[Required action] Every line below must be reproduced exactly; no pictures are to be included.

[Exercise inputs]

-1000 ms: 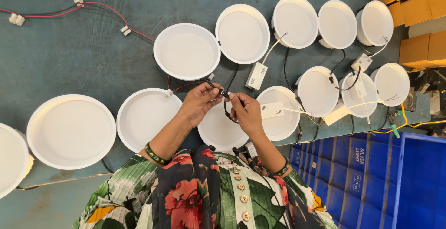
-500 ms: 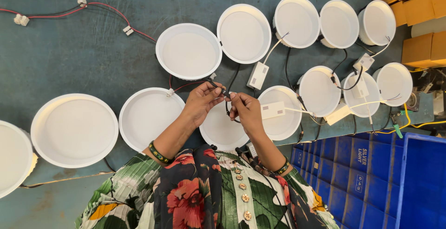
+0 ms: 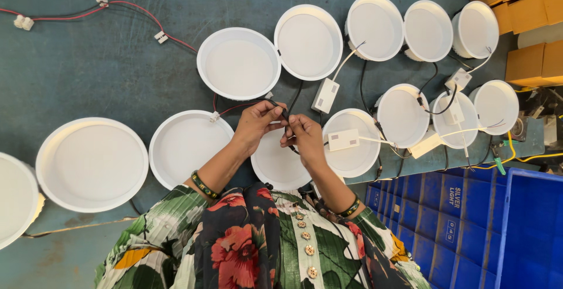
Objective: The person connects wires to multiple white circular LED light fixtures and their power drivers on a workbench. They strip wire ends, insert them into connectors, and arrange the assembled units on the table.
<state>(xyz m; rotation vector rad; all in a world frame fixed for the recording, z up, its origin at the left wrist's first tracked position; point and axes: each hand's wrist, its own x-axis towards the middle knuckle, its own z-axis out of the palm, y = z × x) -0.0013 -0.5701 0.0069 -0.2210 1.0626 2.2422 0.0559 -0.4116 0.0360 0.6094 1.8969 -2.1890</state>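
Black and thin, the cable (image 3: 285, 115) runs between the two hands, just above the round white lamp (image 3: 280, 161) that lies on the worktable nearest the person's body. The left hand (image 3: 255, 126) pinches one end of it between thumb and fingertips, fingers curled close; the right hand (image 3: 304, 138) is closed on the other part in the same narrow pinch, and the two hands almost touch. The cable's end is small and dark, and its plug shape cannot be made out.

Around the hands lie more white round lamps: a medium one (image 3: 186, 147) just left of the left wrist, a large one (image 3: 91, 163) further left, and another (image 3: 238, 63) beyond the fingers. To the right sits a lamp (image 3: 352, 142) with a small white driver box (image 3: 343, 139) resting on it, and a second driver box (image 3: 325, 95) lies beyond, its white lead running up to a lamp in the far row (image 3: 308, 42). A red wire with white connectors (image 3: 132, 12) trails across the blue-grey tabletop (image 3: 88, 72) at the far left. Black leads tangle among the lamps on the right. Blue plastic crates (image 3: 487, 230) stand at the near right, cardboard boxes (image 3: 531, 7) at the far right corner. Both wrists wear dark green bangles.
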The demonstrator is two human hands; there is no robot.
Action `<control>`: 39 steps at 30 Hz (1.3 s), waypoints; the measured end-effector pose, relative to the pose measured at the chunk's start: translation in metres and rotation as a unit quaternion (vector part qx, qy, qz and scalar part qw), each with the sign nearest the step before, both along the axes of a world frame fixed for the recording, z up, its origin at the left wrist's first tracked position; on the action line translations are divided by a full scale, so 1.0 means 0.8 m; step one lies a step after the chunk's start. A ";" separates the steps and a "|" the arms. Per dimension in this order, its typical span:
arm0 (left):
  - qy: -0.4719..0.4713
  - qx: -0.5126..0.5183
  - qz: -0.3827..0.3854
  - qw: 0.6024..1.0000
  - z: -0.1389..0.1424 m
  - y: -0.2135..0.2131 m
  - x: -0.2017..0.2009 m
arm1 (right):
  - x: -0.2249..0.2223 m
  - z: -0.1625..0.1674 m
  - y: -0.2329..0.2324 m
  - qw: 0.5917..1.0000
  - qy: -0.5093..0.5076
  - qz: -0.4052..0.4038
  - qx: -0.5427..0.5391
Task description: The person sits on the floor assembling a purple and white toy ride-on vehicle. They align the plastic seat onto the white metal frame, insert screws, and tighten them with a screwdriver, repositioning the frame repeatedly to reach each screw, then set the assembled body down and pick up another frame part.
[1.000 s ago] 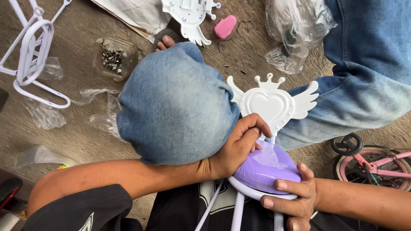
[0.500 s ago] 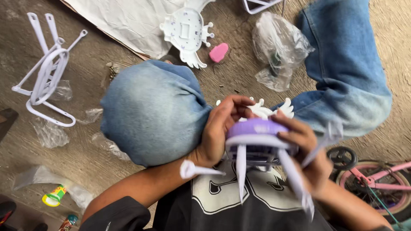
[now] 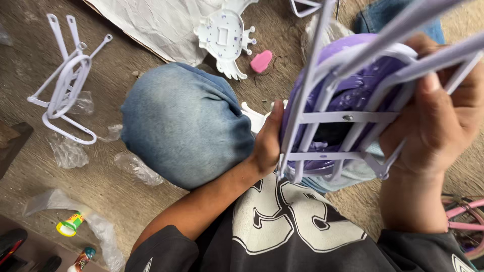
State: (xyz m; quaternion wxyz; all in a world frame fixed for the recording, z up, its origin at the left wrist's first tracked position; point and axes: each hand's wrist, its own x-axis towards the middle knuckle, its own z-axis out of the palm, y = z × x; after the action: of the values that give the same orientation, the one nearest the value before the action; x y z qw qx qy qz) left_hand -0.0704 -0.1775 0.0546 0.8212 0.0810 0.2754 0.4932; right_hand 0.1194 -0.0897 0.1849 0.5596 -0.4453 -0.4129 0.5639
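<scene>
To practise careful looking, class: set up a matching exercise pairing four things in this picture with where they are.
Things:
1 purple seat
2 pink cap
3 white wire rack
4 pink bike wheel

Places:
A bottom right corner
B on the ground, far left
C held in both hands
D on the ground beside the white crown plate

Pairs: 1-C, 2-D, 3-B, 4-A

White wire racks: two, one [image 3: 65, 85] far left of the knee [image 3: 184, 123]
Winged plaques: one [image 3: 222, 35]
Pink caps: one [image 3: 261, 61]
</scene>
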 end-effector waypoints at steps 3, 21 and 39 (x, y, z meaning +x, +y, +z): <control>-0.088 -0.042 0.055 0.994 -0.003 -0.002 0.005 | -0.006 -0.003 0.005 1.000 -0.011 0.006 0.010; -0.059 -0.059 0.063 0.994 -0.013 -0.024 0.011 | -0.033 0.020 0.005 1.000 0.008 -0.006 -0.025; 0.123 0.181 -0.005 0.976 0.093 0.037 -0.014 | 0.014 -0.007 0.085 0.996 0.085 -0.007 -0.038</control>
State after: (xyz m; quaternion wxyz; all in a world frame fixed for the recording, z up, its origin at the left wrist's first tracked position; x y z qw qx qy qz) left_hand -0.0815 -0.1481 0.1287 0.7550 0.2899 0.2802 0.5171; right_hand 0.1308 -0.0217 0.1792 0.5791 -0.4202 -0.3390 0.6109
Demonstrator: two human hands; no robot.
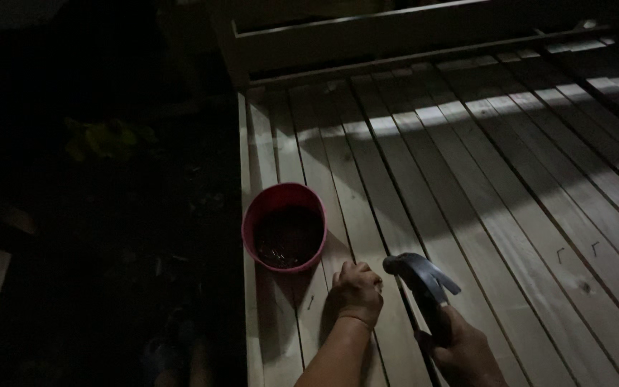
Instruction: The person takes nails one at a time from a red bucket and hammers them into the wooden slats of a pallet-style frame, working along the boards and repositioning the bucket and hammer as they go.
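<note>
Left hand (356,292) pinched something unseen on slats (467,215) beside red bowl (284,226); right hand (467,351) clenched hammer (420,276), raised; nailing unfinished.

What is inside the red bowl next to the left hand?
The red bowl sits on the wooden slats. Small dark, glinting pieces, probably nails, lie at its bottom; the interior is too dim to tell more.

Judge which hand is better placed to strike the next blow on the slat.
Right, probably: the right hand grips the claw hammer, its head raised beside the left hand, which rests fingers-down on the wooden slat by the red bowl.
</note>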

[Answer to this task]
-1000 ms: 
-500 ms: 
+0 ms: 
Objective: The person connects wires to multiple white circular LED light fixtures and their power drivers on a workbench. They strip wire ends, insert them into connectors, and arrange the assembled units on the table.
<state>(xyz m; rotation vector rad; all in a world frame fixed for the recording, z up, its origin at the left wrist's first tracked position; point and axes: each hand's wrist, its own x-axis towards the middle knuckle, its own z-axis out of the palm, y = z × x) -0.0013 -0.5701 0.0069 -0.2210 1.0626 2.2422 0.0559 -0.4116 0.0360 0.6094 1.8969 -2.1890</state>
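Black and thin, the cable (image 3: 285, 115) runs between the two hands, just above the round white lamp (image 3: 280, 161) that lies on the worktable nearest the person's body. The left hand (image 3: 255, 126) pinches one end of it between thumb and fingertips, fingers curled close; the right hand (image 3: 304, 138) is closed on the other part in the same narrow pinch, and the two hands almost touch. The cable's end is small and dark, and its plug shape cannot be made out.

Around the hands lie more white round lamps: a medium one (image 3: 186, 147) just left of the left wrist, a large one (image 3: 91, 163) further left, and another (image 3: 238, 63) beyond the fingers. To the right sits a lamp (image 3: 352, 142) with a small white driver box (image 3: 343, 139) resting on it, and a second driver box (image 3: 325, 95) lies beyond, its white lead running up to a lamp in the far row (image 3: 308, 42). A red wire with white connectors (image 3: 132, 12) trails across the blue-grey tabletop (image 3: 88, 72) at the far left. Black leads tangle among the lamps on the right. Blue plastic crates (image 3: 487, 230) stand at the near right, cardboard boxes (image 3: 531, 7) at the far right corner. Both wrists wear dark green bangles.
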The demonstrator is two human hands; there is no robot.
Action `<control>`: 39 steps at 30 Hz (1.3 s), waypoints; the measured end-effector pose, relative to the pose measured at the chunk's start: translation in metres and rotation as a unit quaternion (vector part qx, qy, qz and scalar part qw), each with the sign nearest the step before, both along the axes of a world frame fixed for the recording, z up, its origin at the left wrist's first tracked position; on the action line translations are divided by a full scale, so 1.0 means 0.8 m; step one lies a step after the chunk's start. A ";" separates the steps and a "|" the arms. Per dimension in this order, its typical span:
arm0 (left):
  - qy: -0.4719..0.4713
  - qx: -0.5126..0.5183
  - qz: -0.3827..0.3854
  - qw: 0.6024..1.0000
  - z: -0.1389..0.1424 m
  - y: -0.2135..0.2131 m
  - x: -0.2017..0.2009 m
arm1 (right):
  - x: -0.2249..0.2223 m
  - z: -0.1625..0.1674 m
  - y: -0.2329..0.2324 m
  - qw: 0.5917..1.0000
  - qy: -0.5093..0.5076
  - qz: -0.4052..0.4038
  - qx: -0.5427..0.5391
Task description: The person sits on the floor assembling a purple and white toy ride-on vehicle. They align the plastic seat onto the white metal frame, insert screws, and tighten them with a screwdriver, repositioning the frame repeatedly to reach each screw, then set the assembled body down and pick up another frame part.
[1.000 s ago] 
[0.500 s ago] 
[now] 
State: (xyz m; quaternion wxyz; all in a world frame fixed for the recording, z up, its origin at the left wrist's first tracked position; point and axes: each hand's wrist, its own x-axis towards the middle knuckle, its own z-axis out of the palm, y = z × x; after the action: of the values that give the same orientation, the one nearest the value before the action; x y z qw qx qy qz) left_hand -0.0704 -0.1775 0.0546 0.8212 0.0810 0.2754 0.4932; right_hand 0.1194 -0.0897 0.1849 0.5596 -0.4453 -0.4129 0.5639
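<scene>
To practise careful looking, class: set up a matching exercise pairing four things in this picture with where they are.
Things:
1 purple seat
2 pink cap
3 white wire rack
4 pink bike wheel

Places:
A bottom right corner
B on the ground, far left
C held in both hands
D on the ground beside the white crown plate

Pairs: 1-C, 2-D, 3-B, 4-A

White wire racks: two, one [image 3: 65, 85] far left of the knee [image 3: 184, 123]
Winged plaques: one [image 3: 222, 35]
Pink caps: one [image 3: 261, 61]
</scene>
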 end-effector waypoints at steps 3, 21 and 39 (x, y, z meaning +x, +y, +z): <control>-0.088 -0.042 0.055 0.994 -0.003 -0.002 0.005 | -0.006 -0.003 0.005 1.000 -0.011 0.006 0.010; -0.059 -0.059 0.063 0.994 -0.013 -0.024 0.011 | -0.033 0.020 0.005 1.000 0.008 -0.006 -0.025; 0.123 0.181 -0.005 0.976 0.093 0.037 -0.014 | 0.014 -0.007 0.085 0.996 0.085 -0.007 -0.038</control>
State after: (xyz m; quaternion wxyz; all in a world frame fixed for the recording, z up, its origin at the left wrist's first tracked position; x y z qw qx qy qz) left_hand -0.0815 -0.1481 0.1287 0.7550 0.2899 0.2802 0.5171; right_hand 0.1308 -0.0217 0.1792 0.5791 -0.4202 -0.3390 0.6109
Demonstrator: two human hands; no robot.
Instruction: The person takes nails one at a time from a red bucket and hammers them into the wooden slats of a pallet-style frame, working along the boards and repositioning the bucket and hammer as they go.
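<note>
Left hand (356,292) pinched something unseen on slats (467,215) beside red bowl (284,226); right hand (467,351) clenched hammer (420,276), raised; nailing unfinished.

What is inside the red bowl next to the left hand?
The red bowl sits on the wooden slats. Small dark, glinting pieces, probably nails, lie at its bottom; the interior is too dim to tell more.

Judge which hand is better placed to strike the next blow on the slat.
Right, probably: the right hand grips the claw hammer, its head raised beside the left hand, which rests fingers-down on the wooden slat by the red bowl.
</note>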

No further output is needed.